Soon after their demise, according to local folk lore, a fiery coach carrying the two of them could sometimes be seen flying through the streets and lanes of Burford—those unfortunate enough to see it cursed on the spot. The legend may have arisen years after an earlier tradition that began after their death—the burning of their effigies by the local people. Mercifully, the curse of the fiery coach carrying the two malevolent sprites ended after an exorcism. During it, the local vicar captured the ghost of Lady Tanfield and placed it into a bottle, which he promptly corked and threw into the river Windrush. During droughts, so desperate were the locals to prevent the bottle ever surfacing, they would attempt to fill the diminishing river with buckets of water.  The question though arises, what recourse did they have when the river flooded?

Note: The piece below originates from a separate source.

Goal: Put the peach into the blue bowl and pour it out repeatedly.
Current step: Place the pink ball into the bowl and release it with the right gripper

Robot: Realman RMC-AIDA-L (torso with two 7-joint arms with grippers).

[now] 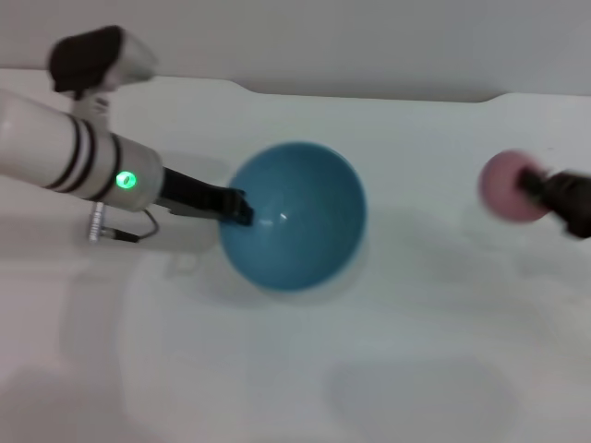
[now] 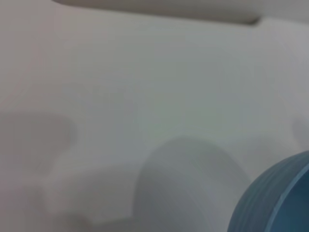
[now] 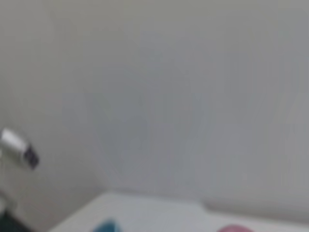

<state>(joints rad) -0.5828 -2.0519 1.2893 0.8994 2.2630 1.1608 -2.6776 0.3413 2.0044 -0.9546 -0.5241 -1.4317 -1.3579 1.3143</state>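
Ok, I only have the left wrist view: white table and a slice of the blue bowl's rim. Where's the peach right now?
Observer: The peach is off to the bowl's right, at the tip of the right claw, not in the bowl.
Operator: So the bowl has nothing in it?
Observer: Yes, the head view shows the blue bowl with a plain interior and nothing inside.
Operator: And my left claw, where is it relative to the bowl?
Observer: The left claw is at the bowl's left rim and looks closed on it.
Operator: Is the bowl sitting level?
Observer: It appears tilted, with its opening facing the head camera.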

As it did when we were there. Our car is out of picture to the right, and we had to paddle out of the carpark.




Not everything about the family was bad. 


Their only child, Elizabeth, was something of a prodigy, her talent nurtured by her parents. She was forbidden candles, unless it was to read by night; a French tutor was hired when she was five years old and in just over a month she was speaking fluent French. From there she went on to learn Spanish, Italian, Latin, Hebrew and Transylvanian. At fifteen, she was contracted in marriage to Sir Henry Carey, and when her new mother-in-law told her she was not permitted to read, she developed a gift for poetry instead—in between having eleven children. When, in Ireland, her eldest daughter Catherine saw a vision of the Virgin Mary on her deathbed, Elizabeth converted to Catholicism shortly after. As a result she was banned from court, her father disinherited her, her husband tried to divorce her, and when her four daughters also converted to Catholicism, they were taken from her. Elizabeth however fought back. The boys had been put in the care of her eldest son, Lucius, a staunch protestant. She instigated their escape and led by example. By the time of her death in 1639 six of her children had followed her into the Catholic Church, four of them becoming nuns. 


Elizabeth's  son, Lucius was a gifted intellectual who took an active part in the turbulent politics of the day. He fought for the king, whilst despairing at the intransigence of both sides and was killed at the battle of Newbury. There, his body was stripped and left until recognised by a servant and taken home and buried in an unmarked grave in the village church yard of Great Tew—which we have yet to visit.